» WHAT THE EXERCISE ASKS: With the pictures left aside, write out exactly the lines of the listing below from the line with "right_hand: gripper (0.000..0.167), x" to the line with "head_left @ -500", both included, and only those.

» DATA PROVIDED:
────────────────

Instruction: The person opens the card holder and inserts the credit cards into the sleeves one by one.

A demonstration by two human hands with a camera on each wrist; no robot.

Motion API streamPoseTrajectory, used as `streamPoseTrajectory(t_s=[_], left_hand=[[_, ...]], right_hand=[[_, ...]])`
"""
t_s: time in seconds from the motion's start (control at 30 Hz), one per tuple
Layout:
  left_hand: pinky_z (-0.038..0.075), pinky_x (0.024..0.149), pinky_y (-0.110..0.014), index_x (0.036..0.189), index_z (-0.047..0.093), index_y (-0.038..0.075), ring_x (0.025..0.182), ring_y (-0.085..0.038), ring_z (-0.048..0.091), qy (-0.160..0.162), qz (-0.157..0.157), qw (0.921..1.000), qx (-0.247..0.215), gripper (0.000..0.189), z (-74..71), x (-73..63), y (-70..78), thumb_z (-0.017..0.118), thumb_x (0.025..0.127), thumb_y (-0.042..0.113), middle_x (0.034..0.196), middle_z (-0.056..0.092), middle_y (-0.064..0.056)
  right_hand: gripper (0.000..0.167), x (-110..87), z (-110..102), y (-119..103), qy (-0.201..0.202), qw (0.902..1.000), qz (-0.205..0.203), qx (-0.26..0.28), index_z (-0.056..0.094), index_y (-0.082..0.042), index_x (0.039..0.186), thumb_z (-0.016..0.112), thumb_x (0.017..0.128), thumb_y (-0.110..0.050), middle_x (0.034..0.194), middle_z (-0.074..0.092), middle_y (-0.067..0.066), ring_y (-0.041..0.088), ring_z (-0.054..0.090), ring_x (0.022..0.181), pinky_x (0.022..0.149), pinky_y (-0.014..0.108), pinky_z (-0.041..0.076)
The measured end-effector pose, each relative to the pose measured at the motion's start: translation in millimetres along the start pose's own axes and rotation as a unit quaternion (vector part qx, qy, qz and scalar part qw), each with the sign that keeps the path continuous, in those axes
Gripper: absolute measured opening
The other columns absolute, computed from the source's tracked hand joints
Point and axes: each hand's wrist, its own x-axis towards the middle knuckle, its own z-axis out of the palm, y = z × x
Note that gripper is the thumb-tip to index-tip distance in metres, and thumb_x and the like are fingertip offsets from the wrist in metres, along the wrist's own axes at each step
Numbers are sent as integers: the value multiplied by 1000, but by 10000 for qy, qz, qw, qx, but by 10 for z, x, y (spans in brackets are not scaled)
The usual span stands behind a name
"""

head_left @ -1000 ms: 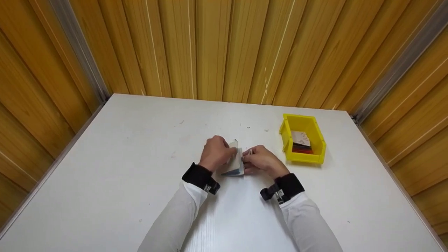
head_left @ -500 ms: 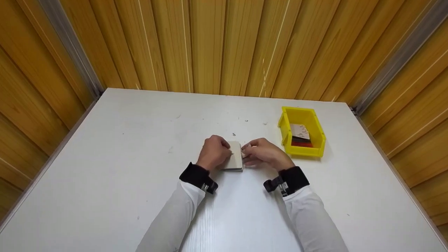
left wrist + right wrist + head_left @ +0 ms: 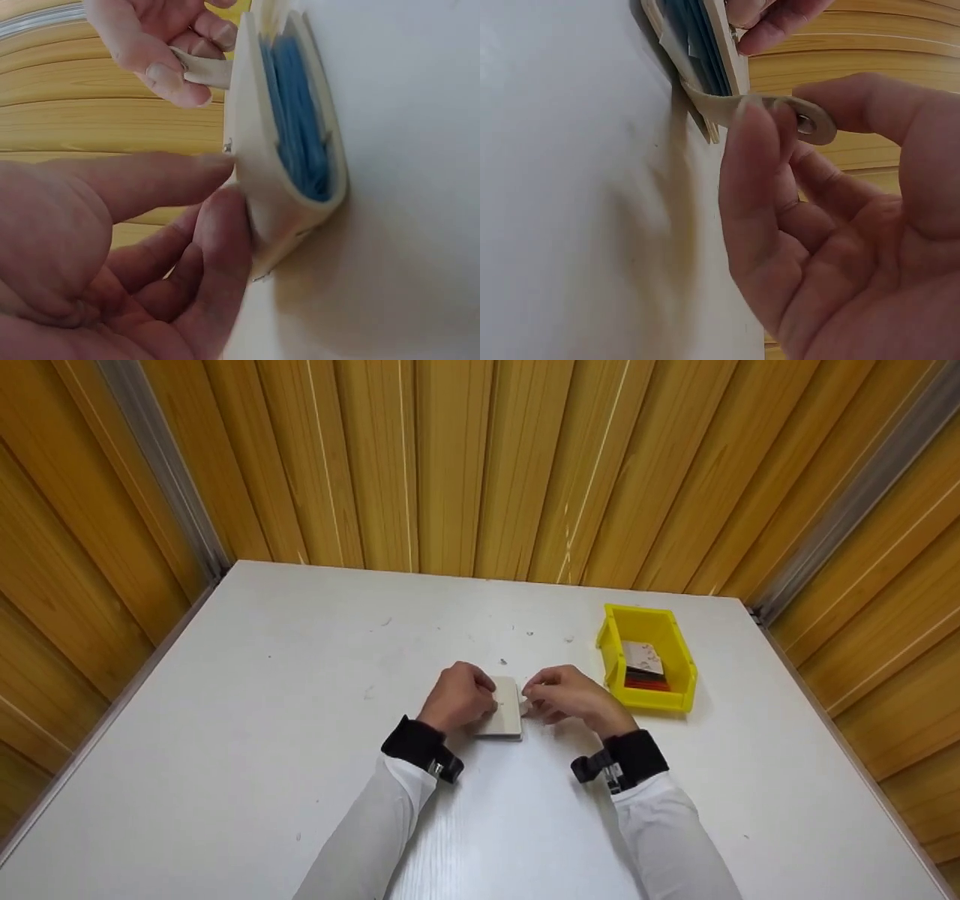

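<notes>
A small cream card holder (image 3: 506,720) lies folded on the white table, with blue inner sleeves (image 3: 296,112) showing between its covers in the left wrist view. My left hand (image 3: 457,697) holds it at the spine side, the thumb touching the upper cover beside a small metal stud (image 3: 228,147). On the opposite side, my right hand (image 3: 574,694) pinches the free end of the holder's strap (image 3: 718,109) between thumb and fingers. A metal snap (image 3: 805,124) shows near the strap's rounded tip. The strap stands out from the holder, apart from the stud.
A yellow bin (image 3: 652,701) stands at the right on the table (image 3: 225,720), with a patterned light booklet (image 3: 643,657) above dark and red items inside. Wood-look panels (image 3: 450,465) wall in the back and sides.
The upper cover, raised at first with blue showing beneath, has come down flat. My right hand has drawn slightly right with the strap, while my left hand stays at the spine side.
</notes>
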Motion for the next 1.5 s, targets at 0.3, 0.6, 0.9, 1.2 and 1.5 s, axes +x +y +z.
streamPoseTrajectory(t_s=[0.3, 0.6, 0.9, 1.2, 1.5], left_hand=[[53, 80, -24, 119, 78, 0, 87, -13, 67, -441, 152, 9989, 33, 32, -20, 36, -15, 82, 87, 2, 103, 80, -9], [55, 82, -27, 118, 78, 0, 88, -14, 69, -420, 196, 9989, 58, 33, -18, 51, -11, 85, 86, 2, 103, 81, -10], [52, 76, -25, 116, 78, 0, 84, -14, 66, -385, 136, 9992, 29, 30, -20, 44, -22, 84, 86, 0, 101, 79, -9], [55, 77, -26, 118, 78, -1, 85, -15, 67, -388, 181, 9991, -35, 31, -31, 27, -39, 84, 87, 1, 104, 80, -11], [59, 87, -33, 119, 77, -1, 92, -18, 72, -452, 279, 9986, -22, 33, -66, 13, -63, 83, 87, 2, 108, 82, -13]], right_hand=[[23, 47, 31, 84, -442, 9918, -1077, -537, 76, -6, 120, 68, 103, -18, 109, 79, 8, 14, 67, 93, 84, 27, 55], [14, 66, 109, 128, -76, 9782, -1589, -1335, 80, -15, 115, 71, 105, -17, 115, 75, 8, 17, 65, 98, 87, 31, 50], [17, 85, 148, 108, -139, 9766, -1707, -1302, 76, -10, 112, 81, 98, -20, 113, 72, 11, 16, 63, 96, 84, 28, 49], [12, 129, 202, 78, -15, 9736, -1885, -1289, 75, -8, 108, 77, 102, -18, 100, 74, 10, 14, 60, 88, 80, 25, 46], [5, 133, 267, 22, 177, 9756, -1594, -1502, 79, -16, 105, 75, 103, -19, 105, 76, 5, 17, 64, 94, 86, 31, 49]])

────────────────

» COMPLETED EXERCISE:
  right_hand: gripper (0.000..0.167), x (-110..87), z (-110..102), y (-119..103), qy (-0.201..0.202), qw (0.902..1.000), qz (-0.205..0.203), qx (-0.26..0.28), index_z (-0.056..0.094), index_y (-0.082..0.042), index_x (0.039..0.186), thumb_z (-0.016..0.112), thumb_x (0.017..0.128), thumb_y (-0.110..0.050), middle_x (0.034..0.194), middle_z (-0.074..0.092), middle_y (-0.067..0.066), ring_y (-0.041..0.088), ring_z (-0.054..0.090), ring_x (0.022..0.181), pinky_x (0.022..0.149), pinky_y (-0.014..0.108), pinky_z (-0.041..0.076)
The measured end-effector pose, each relative to the pose measured at the motion's start: translation in millimetres along the start pose's own axes and rotation as a unit quaternion (vector part qx, qy, qz and scalar part qw), each with the sign that keeps the path continuous, in those axes
Gripper: absolute measured opening
The other columns absolute, computed from the source's tracked hand joints
Point and axes: each hand's wrist, its own x-axis towards the middle knuckle, its own z-axis out of the palm, y = z × x
Note that gripper is the thumb-tip to index-tip distance in metres, and thumb_x and the like are fingertip offsets from the wrist in metres, along the wrist's own axes at each step
Numbers are sent as integers: the value multiplied by 1000, but by 10000 for qy, qz, qw, qx, but by 10 for z, x, y (spans in brackets are not scaled)
The usual span stands behind a name
"""

head_left @ -1000 ms: 
head_left @ -500 ms: 

There's nothing more to this exercise.